The Anti Gay People
Some straight men should stop obsessing about gay people.
Why do they care about a thing that has nothing to do with them occupies so much of their time and energy? Maybe they should interrogate their own prurient interests in other people’s love, get at the root and figure out why the idea of male intimacy riles them.
Over the past few weeks, several rappers have made insensitive — or full-on homophobic — statements about gay people. I do not follow rap artists but they have strong sway in some communities and so need to be viewed as harmful some times.
DaBaby did an H.I.V.-stigma-filled rant laced with harmful misinformation about the virus. DaBaby interrupted with an unsettling homophobic and HIV/AIDS stigma-filled rant.
DaBaby’s comments were met with swift backlash from members of the LGBTQ community and its allies.
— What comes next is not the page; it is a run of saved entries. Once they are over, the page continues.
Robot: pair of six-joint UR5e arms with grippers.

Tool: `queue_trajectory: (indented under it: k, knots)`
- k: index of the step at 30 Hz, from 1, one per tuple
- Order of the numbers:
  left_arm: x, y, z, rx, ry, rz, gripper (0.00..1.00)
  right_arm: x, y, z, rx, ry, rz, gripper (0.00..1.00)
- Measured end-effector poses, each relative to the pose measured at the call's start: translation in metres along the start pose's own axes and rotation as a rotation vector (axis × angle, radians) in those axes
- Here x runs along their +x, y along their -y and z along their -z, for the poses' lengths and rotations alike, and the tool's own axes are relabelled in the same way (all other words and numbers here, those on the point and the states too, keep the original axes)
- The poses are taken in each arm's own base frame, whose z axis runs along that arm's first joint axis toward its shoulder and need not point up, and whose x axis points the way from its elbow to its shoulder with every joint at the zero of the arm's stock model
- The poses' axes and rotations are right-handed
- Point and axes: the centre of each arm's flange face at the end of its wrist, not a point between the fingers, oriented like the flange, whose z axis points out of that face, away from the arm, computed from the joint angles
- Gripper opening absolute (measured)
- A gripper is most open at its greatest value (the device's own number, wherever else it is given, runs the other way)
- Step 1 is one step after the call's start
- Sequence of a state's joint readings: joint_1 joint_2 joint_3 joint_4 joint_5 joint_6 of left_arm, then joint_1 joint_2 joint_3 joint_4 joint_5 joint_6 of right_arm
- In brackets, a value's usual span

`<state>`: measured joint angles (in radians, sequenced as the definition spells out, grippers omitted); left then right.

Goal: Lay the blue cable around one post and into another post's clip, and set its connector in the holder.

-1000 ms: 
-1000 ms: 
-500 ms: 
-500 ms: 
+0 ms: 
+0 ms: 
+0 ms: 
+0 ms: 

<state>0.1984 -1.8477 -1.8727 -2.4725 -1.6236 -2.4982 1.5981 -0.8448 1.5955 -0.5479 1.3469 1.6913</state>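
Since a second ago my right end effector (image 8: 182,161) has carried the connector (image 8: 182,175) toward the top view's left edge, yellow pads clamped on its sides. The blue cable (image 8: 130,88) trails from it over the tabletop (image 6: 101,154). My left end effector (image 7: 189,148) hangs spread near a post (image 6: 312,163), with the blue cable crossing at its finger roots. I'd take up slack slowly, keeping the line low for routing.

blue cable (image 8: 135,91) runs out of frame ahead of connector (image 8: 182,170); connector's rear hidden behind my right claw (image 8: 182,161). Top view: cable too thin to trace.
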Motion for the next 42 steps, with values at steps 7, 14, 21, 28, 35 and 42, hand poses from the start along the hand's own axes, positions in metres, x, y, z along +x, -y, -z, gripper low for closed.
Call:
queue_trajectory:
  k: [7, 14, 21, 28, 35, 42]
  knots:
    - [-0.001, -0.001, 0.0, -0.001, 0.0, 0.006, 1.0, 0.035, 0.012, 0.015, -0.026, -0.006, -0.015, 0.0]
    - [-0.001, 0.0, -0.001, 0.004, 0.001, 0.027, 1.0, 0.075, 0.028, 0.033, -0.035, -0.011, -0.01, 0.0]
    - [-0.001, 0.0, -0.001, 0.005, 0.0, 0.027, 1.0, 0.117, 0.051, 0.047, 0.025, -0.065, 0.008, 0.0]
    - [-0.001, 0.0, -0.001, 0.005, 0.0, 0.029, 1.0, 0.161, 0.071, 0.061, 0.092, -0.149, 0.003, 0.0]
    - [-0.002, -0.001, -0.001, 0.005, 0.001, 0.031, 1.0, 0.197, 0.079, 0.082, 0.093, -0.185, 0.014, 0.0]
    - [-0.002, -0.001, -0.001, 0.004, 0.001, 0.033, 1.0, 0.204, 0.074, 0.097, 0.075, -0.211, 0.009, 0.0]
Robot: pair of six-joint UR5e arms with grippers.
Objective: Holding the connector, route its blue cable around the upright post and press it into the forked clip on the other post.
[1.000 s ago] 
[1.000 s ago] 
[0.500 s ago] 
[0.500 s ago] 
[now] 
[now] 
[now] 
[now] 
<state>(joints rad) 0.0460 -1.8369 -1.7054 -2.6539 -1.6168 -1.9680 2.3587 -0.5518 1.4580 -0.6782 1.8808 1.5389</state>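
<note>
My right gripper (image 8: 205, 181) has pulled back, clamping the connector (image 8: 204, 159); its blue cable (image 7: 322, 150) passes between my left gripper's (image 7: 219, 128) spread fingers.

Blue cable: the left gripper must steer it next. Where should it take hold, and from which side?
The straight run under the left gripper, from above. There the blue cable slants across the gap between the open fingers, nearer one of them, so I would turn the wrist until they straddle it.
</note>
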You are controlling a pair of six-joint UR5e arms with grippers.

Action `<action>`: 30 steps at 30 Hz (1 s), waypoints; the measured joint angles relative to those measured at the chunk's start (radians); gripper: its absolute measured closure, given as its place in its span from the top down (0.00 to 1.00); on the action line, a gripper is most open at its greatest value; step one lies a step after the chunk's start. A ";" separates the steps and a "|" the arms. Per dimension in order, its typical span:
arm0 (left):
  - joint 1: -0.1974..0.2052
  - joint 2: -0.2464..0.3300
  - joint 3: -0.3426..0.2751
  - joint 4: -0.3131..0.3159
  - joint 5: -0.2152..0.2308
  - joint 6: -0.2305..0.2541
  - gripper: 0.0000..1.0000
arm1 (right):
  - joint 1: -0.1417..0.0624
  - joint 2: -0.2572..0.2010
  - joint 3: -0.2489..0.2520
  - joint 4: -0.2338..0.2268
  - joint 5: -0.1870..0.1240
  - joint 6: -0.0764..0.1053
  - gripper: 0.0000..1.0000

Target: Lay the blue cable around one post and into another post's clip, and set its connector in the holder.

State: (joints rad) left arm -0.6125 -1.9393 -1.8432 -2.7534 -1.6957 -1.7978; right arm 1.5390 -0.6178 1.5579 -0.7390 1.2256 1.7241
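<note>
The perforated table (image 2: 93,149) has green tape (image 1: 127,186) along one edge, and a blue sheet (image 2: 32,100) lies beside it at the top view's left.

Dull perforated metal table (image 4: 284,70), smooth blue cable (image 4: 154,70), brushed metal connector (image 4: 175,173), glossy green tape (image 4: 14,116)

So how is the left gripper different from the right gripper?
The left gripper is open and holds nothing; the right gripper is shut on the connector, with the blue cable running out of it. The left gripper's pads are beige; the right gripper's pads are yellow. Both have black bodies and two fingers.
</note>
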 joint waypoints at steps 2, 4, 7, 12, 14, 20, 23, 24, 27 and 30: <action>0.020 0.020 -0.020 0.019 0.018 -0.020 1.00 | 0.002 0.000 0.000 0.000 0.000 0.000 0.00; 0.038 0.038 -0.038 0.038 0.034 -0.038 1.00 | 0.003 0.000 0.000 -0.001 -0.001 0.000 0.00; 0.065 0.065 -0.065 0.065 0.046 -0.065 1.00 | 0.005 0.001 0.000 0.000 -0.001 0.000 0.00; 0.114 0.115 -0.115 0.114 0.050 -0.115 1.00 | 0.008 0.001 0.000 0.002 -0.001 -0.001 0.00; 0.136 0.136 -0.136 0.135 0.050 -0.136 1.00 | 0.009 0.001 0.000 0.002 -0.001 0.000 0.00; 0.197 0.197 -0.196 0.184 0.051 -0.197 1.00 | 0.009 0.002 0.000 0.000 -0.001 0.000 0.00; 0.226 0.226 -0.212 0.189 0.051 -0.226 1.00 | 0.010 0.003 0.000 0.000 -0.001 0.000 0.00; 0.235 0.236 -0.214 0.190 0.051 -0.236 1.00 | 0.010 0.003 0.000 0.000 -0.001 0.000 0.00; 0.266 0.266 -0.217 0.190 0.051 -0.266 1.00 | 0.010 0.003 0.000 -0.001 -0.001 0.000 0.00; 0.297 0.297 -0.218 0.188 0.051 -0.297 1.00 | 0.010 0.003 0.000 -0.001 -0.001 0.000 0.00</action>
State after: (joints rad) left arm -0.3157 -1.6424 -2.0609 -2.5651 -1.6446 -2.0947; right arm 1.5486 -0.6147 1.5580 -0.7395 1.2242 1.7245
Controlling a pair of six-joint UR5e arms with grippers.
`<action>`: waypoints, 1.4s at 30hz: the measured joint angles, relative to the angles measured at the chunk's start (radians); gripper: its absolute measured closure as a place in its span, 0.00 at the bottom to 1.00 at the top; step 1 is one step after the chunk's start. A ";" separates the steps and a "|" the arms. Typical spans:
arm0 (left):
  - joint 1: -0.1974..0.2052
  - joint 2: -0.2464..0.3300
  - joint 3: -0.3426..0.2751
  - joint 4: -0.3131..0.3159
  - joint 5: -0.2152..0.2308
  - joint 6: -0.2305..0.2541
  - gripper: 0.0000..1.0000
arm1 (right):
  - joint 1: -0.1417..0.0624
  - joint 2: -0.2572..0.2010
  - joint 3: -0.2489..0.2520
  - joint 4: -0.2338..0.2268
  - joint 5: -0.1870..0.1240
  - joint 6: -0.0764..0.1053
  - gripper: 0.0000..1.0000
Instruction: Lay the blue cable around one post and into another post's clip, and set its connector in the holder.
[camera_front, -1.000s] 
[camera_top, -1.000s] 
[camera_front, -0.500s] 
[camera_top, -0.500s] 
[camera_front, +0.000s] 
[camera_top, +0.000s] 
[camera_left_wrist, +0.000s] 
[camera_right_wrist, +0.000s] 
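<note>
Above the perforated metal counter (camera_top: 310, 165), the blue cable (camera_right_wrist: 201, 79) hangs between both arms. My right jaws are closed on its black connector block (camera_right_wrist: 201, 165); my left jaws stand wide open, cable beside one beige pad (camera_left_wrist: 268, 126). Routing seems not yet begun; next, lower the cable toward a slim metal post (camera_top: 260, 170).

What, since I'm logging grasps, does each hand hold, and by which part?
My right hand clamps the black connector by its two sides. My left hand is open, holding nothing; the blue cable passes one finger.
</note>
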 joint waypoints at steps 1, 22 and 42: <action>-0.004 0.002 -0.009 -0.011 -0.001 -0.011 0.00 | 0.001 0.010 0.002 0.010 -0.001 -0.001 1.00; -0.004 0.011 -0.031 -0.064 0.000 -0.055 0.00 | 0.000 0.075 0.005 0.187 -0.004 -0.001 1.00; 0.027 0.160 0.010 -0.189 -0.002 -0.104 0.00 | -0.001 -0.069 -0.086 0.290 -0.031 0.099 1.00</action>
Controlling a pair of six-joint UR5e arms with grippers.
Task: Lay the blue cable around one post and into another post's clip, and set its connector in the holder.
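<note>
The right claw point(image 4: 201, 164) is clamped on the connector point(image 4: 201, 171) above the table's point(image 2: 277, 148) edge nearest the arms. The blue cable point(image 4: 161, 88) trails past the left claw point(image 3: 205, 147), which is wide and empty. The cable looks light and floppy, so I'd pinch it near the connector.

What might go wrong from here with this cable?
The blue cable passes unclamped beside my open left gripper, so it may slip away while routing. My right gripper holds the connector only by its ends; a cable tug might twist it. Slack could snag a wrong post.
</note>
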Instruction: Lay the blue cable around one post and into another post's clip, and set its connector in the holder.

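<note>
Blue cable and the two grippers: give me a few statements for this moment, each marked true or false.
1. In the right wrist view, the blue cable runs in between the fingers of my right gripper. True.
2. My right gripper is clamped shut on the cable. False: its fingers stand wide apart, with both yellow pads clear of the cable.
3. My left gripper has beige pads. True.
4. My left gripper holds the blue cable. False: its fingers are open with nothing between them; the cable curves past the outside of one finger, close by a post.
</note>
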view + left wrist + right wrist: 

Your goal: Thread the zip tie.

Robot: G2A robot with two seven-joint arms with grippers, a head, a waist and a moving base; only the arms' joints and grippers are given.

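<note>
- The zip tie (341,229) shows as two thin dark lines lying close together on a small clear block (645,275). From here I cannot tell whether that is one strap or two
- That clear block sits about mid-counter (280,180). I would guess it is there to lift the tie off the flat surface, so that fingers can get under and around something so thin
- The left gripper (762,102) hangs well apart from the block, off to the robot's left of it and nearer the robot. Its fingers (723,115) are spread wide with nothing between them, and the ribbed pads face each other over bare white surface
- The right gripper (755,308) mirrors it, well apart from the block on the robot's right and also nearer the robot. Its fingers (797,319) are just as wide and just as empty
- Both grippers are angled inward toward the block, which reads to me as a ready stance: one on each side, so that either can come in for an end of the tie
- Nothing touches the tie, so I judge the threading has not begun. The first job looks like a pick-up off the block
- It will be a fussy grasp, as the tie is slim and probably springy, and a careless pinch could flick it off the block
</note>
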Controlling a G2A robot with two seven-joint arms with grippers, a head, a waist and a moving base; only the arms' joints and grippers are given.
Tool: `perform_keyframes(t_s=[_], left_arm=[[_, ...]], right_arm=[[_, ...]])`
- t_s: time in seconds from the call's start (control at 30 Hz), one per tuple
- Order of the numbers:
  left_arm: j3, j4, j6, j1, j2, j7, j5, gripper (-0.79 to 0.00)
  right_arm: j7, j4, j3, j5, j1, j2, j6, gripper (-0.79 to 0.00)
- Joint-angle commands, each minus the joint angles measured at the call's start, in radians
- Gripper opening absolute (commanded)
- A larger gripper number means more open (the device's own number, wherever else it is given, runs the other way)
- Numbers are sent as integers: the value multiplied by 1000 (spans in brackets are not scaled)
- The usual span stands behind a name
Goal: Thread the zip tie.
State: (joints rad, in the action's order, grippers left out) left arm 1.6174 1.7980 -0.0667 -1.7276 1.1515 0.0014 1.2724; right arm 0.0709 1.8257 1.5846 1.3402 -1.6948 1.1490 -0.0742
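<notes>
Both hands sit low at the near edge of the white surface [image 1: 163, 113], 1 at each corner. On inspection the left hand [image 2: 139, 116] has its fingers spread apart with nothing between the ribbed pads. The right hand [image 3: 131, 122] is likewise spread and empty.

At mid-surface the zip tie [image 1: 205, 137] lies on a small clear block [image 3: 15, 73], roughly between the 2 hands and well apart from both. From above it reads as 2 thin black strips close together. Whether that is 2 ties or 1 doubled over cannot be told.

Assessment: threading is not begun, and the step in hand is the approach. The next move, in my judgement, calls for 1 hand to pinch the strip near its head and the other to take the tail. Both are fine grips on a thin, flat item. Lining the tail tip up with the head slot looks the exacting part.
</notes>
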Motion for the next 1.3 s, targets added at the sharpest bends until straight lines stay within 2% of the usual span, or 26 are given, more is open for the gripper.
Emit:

Elton John, Angelica Ross, Jonathan Van Ness, Indya Moore, Madonna, stepped in to denounce his words.
Another rapper T.I. defended DaBaby, saying that gay people had gone from being bullied to doing the bullying, simply because they had urging DaBaby to apologize and pushing music festivals to drop him from their lineups.
About a week after DaBaby’s rant, Boosie Badazz, a hip-hop artist who came up in the 1990s, went after Lil Nas X, one of the rare rappers who are openly, unapologetically, gay, threatening to assault him.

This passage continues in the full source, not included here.